I tried to mount 2000 filesystems from a
Sun Solaris Fileserver with the ZFS Filesystem
via NFS on Linux Clients.

Reason: Sun Solaris ZFS is a hierarchical filesystem
with a separate filesystem for a specific user
with quota support. We have approximately
2000 User and pool-folders.


It is possible to export these 2000 filesystems on the server (sun solaris)
and to mount these 2000 nfs filesystem on sgi and solaris
clients without any problems.


On Linux Clients (SLES10, Suse10.2) i get =

error messages like the following ones:

nfs bindresvport: Address already in use
nfs bindresvport: Address already in use
nfs bindresvport: Address already in use
mount: solaris10-02:/fs/DISK/disk1998: can't read superblock
mount: solaris10-02:/fs/DISK/disk1999: can't read superblock
mount: solaris10-02:/fs/DISK/disk2000: can't read superblock



Any help?


Bernhard

-- =

Dr. Bernhard Busch
Max-Planck-Institut f=FCr Biochemie
Rechenzentrum
Am Klopferspitz 18a
D-82152 Martinsried
Tel: +49(89)8578-2582
Fax: +49(89)8578-2479
Email [email protected]



-------------------------------------------------------------------------
Take Surveys. Earn Cash. Influence the Future of IT
Join SourceForge.net's Techsay panel and you'll get the chance to share your
opinions on IT & business topics through brief surveys-and earn cash
http://www.techsay.com/default.php?page=3Djoin.php&p=3Dsourceforge&CID=3DDE=
VDEV
_______________________________________________
NFS maillist - [email protected]
https://lists.sourceforge.net/lists/listinfo/nfs


2007-03-13 13:14:25

by Steve Dickson

[permalink] [raw]
Subject: Re: NFS mount problem (2000 NFS filesystems) of linux clients to a solaris server

Olaf Kirch wrote:
> On Friday 09 March 2007 13:16, Bernhard Busch wrote:
>> But , if i remove the sleep command the
>>
>> nfs bindresvport: Address already in use
>
> This is a message from the mount command, and it's really
> a problem in the RPC library. At some point, mount would
> use 2 ports per mount (one when doing pmap_getport, the
> other when talking to the server's mountd). I think the getport
> call was fixed a while ago, as it doesn't really need a privport
> at all.

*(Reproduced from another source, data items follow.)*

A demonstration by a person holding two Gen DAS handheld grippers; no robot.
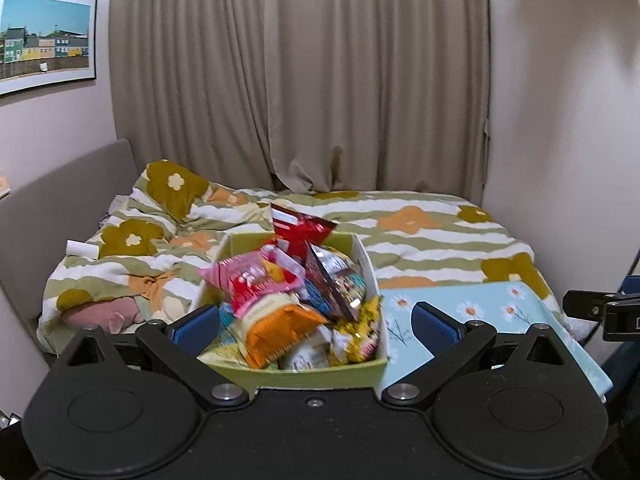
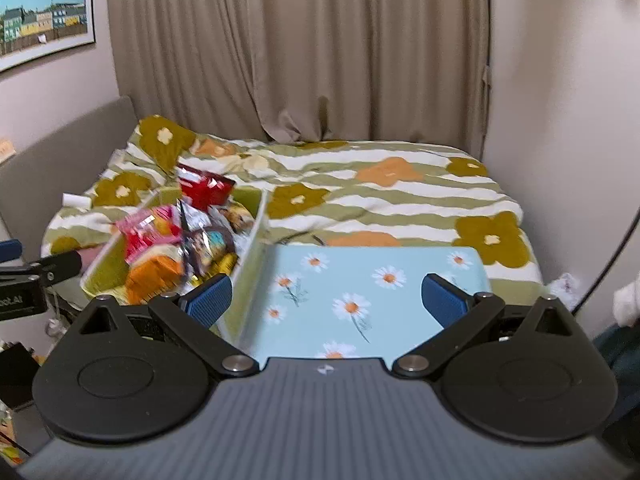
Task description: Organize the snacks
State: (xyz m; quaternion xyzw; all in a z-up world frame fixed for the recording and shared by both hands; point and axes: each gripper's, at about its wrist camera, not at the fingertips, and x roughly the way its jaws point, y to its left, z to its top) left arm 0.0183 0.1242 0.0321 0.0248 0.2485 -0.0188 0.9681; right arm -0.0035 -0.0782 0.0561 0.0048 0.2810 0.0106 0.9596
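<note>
A green box [image 1: 304, 378] [image 2: 250, 236] heaped with several snack packets stands on the bed: a red bag [image 1: 298, 228] [image 2: 204, 188] at the back, a pink bag [image 1: 252, 280] [image 2: 146, 232], an orange bag [image 1: 280, 332] [image 2: 154, 276], and a dark foil packet [image 1: 336, 280]. Right of it lies a light blue daisy-print tray [image 1: 492, 308] [image 2: 360, 292]. My left gripper [image 1: 314, 328] is open, its blue pads either side of the box's near end, nothing pressed. My right gripper [image 2: 326, 300] is open over the blue tray, holding nothing.
The bed [image 2: 400, 196] has a green-striped flower quilt, rumpled at the left. A pink soft toy [image 1: 104, 314] lies by the left edge. Beige curtains hang behind, a wall stands at the right, a grey headboard [image 1: 60, 200] at the left. The other gripper's clamp [image 1: 608, 312] shows at the right.
</note>
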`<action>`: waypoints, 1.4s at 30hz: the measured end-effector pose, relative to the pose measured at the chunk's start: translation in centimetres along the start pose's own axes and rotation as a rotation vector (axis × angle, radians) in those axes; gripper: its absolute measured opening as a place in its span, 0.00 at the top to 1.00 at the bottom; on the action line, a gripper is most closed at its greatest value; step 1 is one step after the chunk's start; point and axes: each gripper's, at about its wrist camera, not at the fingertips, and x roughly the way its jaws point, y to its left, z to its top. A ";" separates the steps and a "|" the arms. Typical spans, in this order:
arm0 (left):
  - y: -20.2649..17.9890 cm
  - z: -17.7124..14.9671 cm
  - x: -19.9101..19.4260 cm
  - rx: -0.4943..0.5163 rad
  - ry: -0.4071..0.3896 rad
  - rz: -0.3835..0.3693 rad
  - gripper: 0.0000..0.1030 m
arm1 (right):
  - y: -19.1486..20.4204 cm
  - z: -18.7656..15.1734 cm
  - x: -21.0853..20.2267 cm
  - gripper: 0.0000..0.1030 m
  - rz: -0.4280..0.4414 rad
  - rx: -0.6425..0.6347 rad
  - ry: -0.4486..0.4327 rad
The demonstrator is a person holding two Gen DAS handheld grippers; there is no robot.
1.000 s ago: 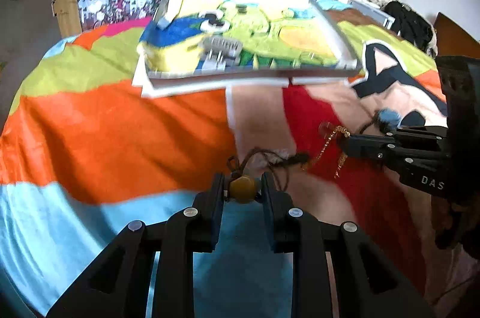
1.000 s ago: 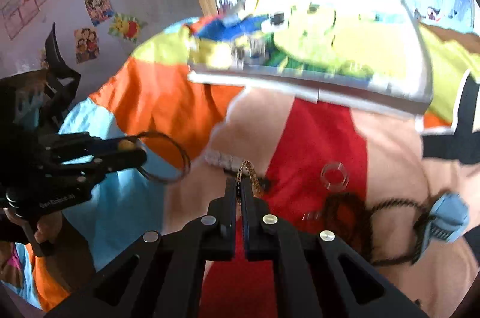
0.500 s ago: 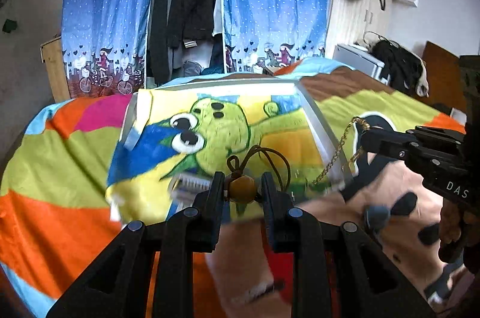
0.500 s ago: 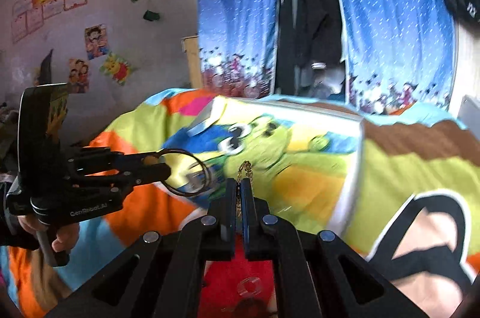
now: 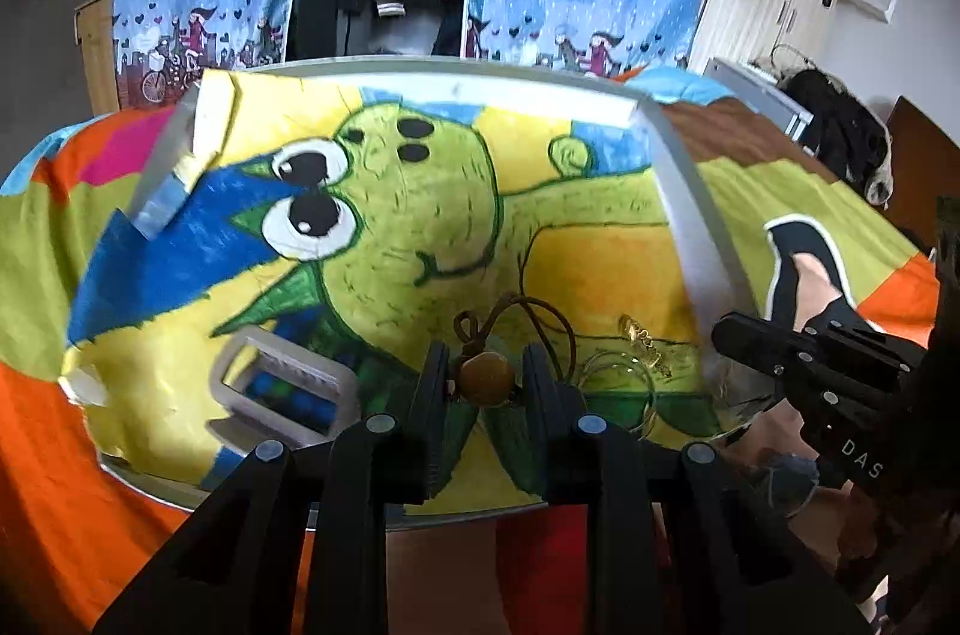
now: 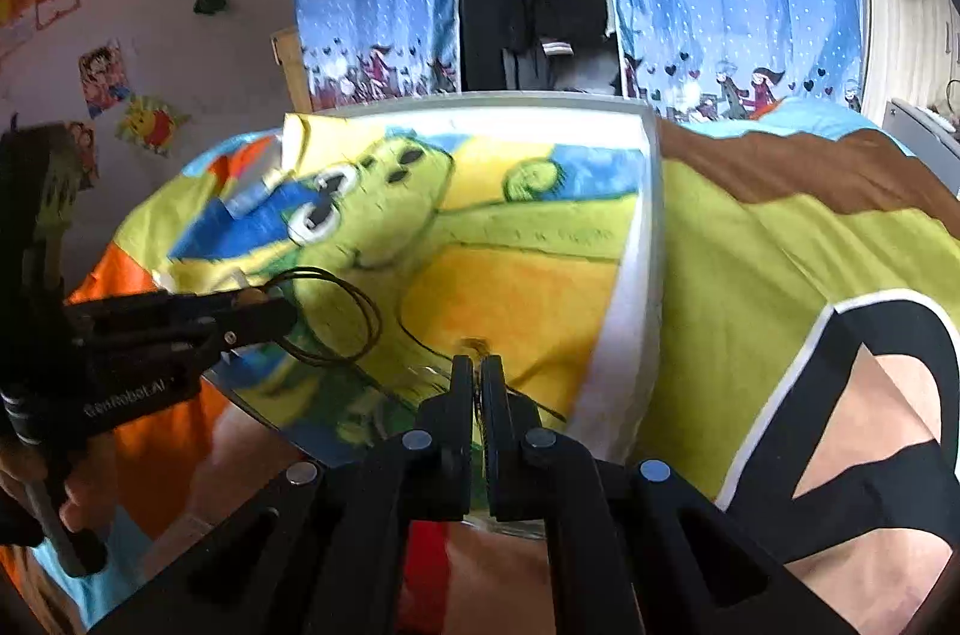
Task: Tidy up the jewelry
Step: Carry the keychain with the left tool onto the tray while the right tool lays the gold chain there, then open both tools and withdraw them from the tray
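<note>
Just below both grippers lies the tray [image 5: 678, 191]: left gripper [image 5: 485, 372] clamps the bead [image 5: 485, 378], right gripper [image 6: 478, 383] pinches the chain [image 5: 645, 335].

Both handheld tools are showing as matte black plastic. The left gripper [image 5: 485, 383] is presenting two flat, ribbed fingers [image 5: 433, 395] on angular, cut-out linkage arms, each joint capped by a round silver rivet. The right gripper [image 6: 477, 383] is showing the same build: slim black fingers [image 6: 461, 395], silver pivot pins, triangular openings in the arms. Pale lettering is reading "DAS" on the right tool's flank and "GenRobot.AI" on the left's. Bare skin is showing where a hand [image 6: 57, 509] is wrapping a dark grip.
</note>
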 end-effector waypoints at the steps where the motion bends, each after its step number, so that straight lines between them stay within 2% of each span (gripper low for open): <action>1: -0.1 -0.1 0.2 0.006 0.005 0.009 0.80 | -0.3 -0.1 0.1 0.95 -0.006 0.002 0.004; 2: -0.2 -0.1 0.5 0.009 0.006 0.015 0.79 | -0.7 -0.1 0.3 0.93 -0.009 0.008 0.005; 4: -0.2 -0.2 0.9 0.011 0.009 0.017 0.79 | -1.2 -0.3 0.1 0.75 -0.018 0.021 -0.002; 6: 0.0 -0.2 1.2 -0.004 0.023 -0.006 0.78 | -1.6 -0.4 -0.6 0.65 -0.022 0.029 -0.026; 8: 0.3 -0.1 1.4 -0.030 0.025 -0.024 0.74 | -1.9 -0.4 -1.2 0.63 -0.034 0.032 -0.047; 9: 0.6 -0.1 1.3 -0.050 0.022 -0.034 0.67 | -2.0 -0.4 -1.5 0.61 -0.040 0.033 -0.057; 12: 1.0 0.0 0.7 -0.083 -0.001 -0.034 0.55 | -2.3 -0.5 -2.6 0.48 -0.068 0.044 -0.093; 14: 0.9 0.2 0.2 -0.083 -0.012 -0.037 0.54 | -2.3 -0.6 -3.2 0.45 -0.082 0.048 -0.108; 16: 0.5 0.4 -0.4 -0.077 -0.021 -0.033 0.53 | -2.3 -0.5 -3.8 0.37 -0.091 0.047 -0.118; 18: -0.1 0.2 -1.7 -0.069 -0.063 -0.015 0.39 | -2.2 -0.7 -4.7 0.32 -0.094 0.052 -0.137; 20: -0.8 0.0 -2.9 -0.057 -0.109 -0.001 0.31 | -2.2 -0.9 -5.8 0.25 -0.091 0.057 -0.166; 22: -1.6 -0.3 -4.4 -0.028 -0.156 0.007 0.31 | -2.0 -1.2 -7.0 0.23 -0.090 0.056 -0.190; 26: -2.9 -0.8 -6.6 0.002 -0.193 0.014 0.30 | -1.7 -1.9 -9.4 0.12 -0.109 0.055 -0.233; 28: -3.3 -1.5 -8.0 -0.002 -0.213 0.018 0.21 | -1.7 -2.5 -10.8 0.04 -0.112 0.062 -0.258; 29: -3.4 -1.5 -8.3 -0.005 -0.221 0.021 0.11 | -1.6 -2.9 -11.8 0.02 -0.116 0.067 -0.277; 30: -3.5 -2.0 -9.1 -0.014 -0.240 0.027 0.06 | -1.7 -3.2 -12.5 0.00 -0.120 0.071 -0.291; 34: -3.6 -3.6 -11.9 -0.056 -0.305 0.042 0.01 | -1.3 -4.8 -15.1 0.00 -0.145 0.085 -0.332; 38: -3.9 -5.8 -14.3 -0.076 -0.359 0.073 0.01 | -1.1 -7.0 -17.7 0.00 -0.161 0.094 -0.382; 42: -4.8 -8.8 -16.3 -0.051 -0.360 0.092 0.01 | -0.6 -9.2 -19.2 0.00 -0.189 0.100 -0.383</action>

But for many NFS servers, a privileged port is a must
> when talking to mountd.
True... there was a bug in the glibc code that was causing
pmap port queries to use privileged ports and the entire
privileged port range was not being used... both were fixed
while back...

>
> I think one reasonable fix for this would be to make mount
> (or the rpc library) issue a setsockopt(SOL_SOCKET, SO_REUSEADDR)
> *after* it's done with the request, and before closing the socket. That way,
> we can immediately rebind to this port, without risking confusion by having to
> mount commands bind to the same port at the same time.
I looked into doing this and it got really messy quick... Remember
SO_REUSEADDR is basically a server option used for listening
sockets... so when you use this option on the client, it works
but puts the socket in a very weird state... something just
looked wrong...

I'm of the option the true answer is, Stop using privileged ports
all together. The notion that using privileged ports give any
type of security is a bit absurd... imho... Especially now that we
have true security with the -o sec=<whatever> option...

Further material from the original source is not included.